### PROBLEM TO WORK ON
I'd like the number of lines in the material below that include the word "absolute", written with no other text.

### DATASET SECTION
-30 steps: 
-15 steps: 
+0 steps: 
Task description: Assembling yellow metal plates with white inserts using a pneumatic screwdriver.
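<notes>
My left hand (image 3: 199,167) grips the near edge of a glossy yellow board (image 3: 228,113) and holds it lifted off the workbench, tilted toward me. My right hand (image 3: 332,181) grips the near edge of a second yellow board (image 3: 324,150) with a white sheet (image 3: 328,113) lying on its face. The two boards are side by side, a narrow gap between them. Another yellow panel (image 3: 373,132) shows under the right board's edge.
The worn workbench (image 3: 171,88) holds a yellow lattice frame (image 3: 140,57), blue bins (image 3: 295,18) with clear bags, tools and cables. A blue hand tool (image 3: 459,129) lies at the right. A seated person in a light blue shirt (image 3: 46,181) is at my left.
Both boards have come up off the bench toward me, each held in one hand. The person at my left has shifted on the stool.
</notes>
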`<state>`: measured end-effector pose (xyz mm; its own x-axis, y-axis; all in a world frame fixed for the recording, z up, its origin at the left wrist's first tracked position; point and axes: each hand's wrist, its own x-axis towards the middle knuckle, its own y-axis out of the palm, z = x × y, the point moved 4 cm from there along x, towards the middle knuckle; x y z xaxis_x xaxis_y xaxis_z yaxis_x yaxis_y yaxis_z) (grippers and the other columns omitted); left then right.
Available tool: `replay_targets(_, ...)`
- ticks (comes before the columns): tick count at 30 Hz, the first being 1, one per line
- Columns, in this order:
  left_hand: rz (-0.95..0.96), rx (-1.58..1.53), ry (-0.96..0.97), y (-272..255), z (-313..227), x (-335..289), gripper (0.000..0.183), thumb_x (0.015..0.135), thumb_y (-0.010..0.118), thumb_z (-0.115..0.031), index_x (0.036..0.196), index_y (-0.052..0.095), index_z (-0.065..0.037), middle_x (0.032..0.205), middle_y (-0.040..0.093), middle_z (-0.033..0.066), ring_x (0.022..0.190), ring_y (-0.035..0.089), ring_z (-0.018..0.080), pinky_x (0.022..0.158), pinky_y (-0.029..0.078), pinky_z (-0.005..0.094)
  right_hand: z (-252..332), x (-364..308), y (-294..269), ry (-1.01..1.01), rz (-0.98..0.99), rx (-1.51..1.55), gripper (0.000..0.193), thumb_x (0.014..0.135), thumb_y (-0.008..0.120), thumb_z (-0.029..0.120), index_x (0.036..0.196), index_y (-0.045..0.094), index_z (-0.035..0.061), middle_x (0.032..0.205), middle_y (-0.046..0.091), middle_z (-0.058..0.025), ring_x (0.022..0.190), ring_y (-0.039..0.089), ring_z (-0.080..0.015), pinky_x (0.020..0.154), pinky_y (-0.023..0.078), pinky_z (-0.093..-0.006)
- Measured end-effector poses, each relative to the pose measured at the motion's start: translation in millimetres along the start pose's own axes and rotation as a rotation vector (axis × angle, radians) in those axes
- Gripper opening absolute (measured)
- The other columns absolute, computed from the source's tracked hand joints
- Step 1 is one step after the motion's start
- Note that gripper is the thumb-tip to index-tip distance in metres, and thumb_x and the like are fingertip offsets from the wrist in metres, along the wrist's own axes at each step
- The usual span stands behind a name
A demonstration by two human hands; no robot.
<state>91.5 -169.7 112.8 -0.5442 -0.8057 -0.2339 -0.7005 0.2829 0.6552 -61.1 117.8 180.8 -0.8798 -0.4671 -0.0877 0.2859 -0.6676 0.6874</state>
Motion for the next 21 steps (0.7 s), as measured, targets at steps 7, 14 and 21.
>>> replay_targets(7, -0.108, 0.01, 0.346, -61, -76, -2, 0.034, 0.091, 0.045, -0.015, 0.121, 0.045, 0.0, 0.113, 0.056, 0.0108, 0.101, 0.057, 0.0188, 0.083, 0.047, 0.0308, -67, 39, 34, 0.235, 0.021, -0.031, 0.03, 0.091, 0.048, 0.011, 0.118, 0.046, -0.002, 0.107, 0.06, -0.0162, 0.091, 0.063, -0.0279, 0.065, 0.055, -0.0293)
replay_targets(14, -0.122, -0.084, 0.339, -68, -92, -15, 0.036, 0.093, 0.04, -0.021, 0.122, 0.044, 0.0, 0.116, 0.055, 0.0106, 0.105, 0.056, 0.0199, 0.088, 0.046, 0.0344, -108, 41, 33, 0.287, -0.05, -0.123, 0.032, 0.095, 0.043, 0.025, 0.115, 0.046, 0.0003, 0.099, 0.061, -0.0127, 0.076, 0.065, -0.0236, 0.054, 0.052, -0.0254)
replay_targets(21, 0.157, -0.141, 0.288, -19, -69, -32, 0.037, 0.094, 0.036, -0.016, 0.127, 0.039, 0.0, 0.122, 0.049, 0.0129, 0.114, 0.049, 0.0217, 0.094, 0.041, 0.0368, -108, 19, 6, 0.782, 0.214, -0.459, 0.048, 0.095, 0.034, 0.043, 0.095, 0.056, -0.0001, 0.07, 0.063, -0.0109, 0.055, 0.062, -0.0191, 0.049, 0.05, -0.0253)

### PROBLEM SOLUTION
2